(Required action):
Return the lines of the data below exactly. Start at the first and end with the line containing "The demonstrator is".

(Collected material):

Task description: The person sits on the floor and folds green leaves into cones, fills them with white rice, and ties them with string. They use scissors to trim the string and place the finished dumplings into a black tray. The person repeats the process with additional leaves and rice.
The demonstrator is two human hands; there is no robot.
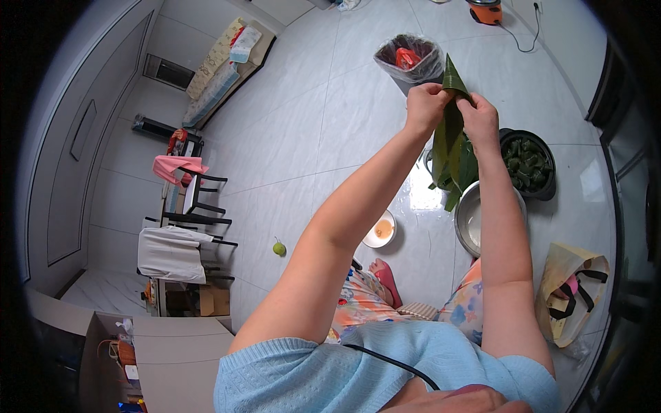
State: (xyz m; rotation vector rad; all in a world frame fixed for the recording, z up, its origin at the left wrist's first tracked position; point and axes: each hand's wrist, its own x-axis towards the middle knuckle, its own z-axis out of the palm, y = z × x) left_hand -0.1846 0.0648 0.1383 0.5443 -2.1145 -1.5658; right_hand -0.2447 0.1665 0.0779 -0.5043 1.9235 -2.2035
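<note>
Both my hands are raised in front of me with long green leaves between them. The upper part of the leaves is rolled to a pointed cone, tip away from me; their long ends hang down. My left hand pinches the cone's left side, and my right hand grips its right side. Behind the hanging ends more green leaves are bunched. A metal basin lies partly under my right forearm. Right of that forearm, a black bucket holds many dark green leaf-wrapped bundles. What is inside the cone is hidden.
A lined trash bin stands beyond my left hand. On the tiled floor are a white bowl with some brownish liquid, a green fruit and a tote bag. Chairs stand at the left, an orange appliance at the top.
</note>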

(Solved exercise):
Task description: The person sits on the floor and folds green leaves into cones, fills them with white rice, and ties them with string. They use scissors to trim the string and place the finished dumplings into a black tray. The person repeats the process with additional leaves and rice.
The demonstrator is two human hands; there is no robot.

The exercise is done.